EMR: The Story Behind This Cartoon

This cartoon animation has appeared on this blog in the past.  There is a backstory.

More than ten years ago, at a hospital meeting to plan for a new Electronic Medical Record (EMR) at huge expense and required “buy-in” from the physician community, I raised my hand and stated a complaint:  “None of these products talk to each other. You are effectively mandating that all physician groups must choose the same one or two EMR vendors.   I received a condescending response from the physician leading the meeting about how this was simply wrong.  I was apparently terribly mistaken and foolish for being so ill informed.

People talk in a community our size.  I learned that hospital administrators were unhappy at my objections.  They were telling people I was old and getting ready to retire.  The message was:  “He’ll soon be gone.  Don’t waste time with him.”  To set the record straight, my hair is prematurely gray.  I am 63 (meaning I was in my 50s then) and plan on working into my 70s.  I like my job.

So… Was I a mistaken cranky old doctor?  Flash forward more than a decade.  Our HCA hospital’s EMR does not talk to our bigger hospital running EPIC.  You must run both programs on your PC to see records at the two hospitals.  The HCA program runs on a virtual machine, making your computer less stable.  Basically, the care team at one hospital is blind to the care at the other hospital.  No hospital employed doctor at HCA can get at the other hospital’s EPIC records and vice versa.

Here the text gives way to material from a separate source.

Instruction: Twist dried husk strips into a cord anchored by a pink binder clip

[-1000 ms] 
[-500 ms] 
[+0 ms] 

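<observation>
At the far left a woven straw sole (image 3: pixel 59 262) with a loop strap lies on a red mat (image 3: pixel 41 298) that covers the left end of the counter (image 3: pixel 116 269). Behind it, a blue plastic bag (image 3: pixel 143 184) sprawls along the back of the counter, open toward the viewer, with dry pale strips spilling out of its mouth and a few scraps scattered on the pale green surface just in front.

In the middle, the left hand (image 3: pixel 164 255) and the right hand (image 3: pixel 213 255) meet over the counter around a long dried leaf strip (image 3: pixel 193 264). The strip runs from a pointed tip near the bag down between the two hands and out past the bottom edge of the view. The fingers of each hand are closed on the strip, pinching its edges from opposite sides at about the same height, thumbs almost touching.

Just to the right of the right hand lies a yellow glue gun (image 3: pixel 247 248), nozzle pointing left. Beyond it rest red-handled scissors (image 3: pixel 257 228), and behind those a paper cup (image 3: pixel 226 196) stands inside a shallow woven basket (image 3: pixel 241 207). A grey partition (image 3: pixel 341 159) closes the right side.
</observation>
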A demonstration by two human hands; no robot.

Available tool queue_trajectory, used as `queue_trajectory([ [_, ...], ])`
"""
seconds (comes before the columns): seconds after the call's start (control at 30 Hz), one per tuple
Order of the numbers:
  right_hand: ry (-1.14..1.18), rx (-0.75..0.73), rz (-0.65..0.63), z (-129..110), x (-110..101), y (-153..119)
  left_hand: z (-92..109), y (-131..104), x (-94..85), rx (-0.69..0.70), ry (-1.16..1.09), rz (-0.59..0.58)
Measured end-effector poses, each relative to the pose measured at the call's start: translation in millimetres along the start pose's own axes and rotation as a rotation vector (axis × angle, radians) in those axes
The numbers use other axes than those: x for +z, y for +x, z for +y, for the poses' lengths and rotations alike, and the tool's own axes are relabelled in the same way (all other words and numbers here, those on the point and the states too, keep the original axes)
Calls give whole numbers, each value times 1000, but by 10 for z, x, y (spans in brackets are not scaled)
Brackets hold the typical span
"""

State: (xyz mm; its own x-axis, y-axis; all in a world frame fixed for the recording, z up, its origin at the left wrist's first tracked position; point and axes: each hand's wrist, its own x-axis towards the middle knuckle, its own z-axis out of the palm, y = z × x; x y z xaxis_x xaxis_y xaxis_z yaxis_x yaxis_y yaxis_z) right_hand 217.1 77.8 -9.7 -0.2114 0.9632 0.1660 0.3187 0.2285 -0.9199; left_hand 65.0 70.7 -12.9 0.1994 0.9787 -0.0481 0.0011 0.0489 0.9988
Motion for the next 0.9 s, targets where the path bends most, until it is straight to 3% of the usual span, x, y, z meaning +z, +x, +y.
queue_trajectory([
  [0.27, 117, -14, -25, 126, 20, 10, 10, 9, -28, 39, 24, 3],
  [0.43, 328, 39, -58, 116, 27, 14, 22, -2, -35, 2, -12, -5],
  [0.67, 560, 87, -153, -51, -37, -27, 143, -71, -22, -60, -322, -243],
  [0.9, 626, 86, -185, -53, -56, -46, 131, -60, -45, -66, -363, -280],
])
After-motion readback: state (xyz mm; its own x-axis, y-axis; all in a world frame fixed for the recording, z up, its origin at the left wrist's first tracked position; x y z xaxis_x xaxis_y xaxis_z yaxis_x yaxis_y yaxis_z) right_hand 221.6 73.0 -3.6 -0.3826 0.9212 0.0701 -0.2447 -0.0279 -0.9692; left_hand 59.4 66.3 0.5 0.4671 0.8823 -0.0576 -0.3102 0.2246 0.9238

Additionally, the EMR vendor pushed hard by the hospital to local practices suddenly shut down the product within a couple of years, mandating an expensive transition to a new EMR. Due to the contracts, the new EMR was already selected and you had no choice.  The expense of this caused the collapse and closing of several primary care practices.  Those who bought into the hospital’s plan, at significant expense, paid an even higher price.

More than a decade later, none of the original EMR’s are even in use and still none in our community talk to each other.  This is dangerous.  It is also deliberate.  Doctor concerns about EMR interoperability have been totally ignored. Doctor input was completely crushed by the relentless profit machine of EMR.  They know it hurts patient care.  But, they are unmotivated to act because they make more money the way it is.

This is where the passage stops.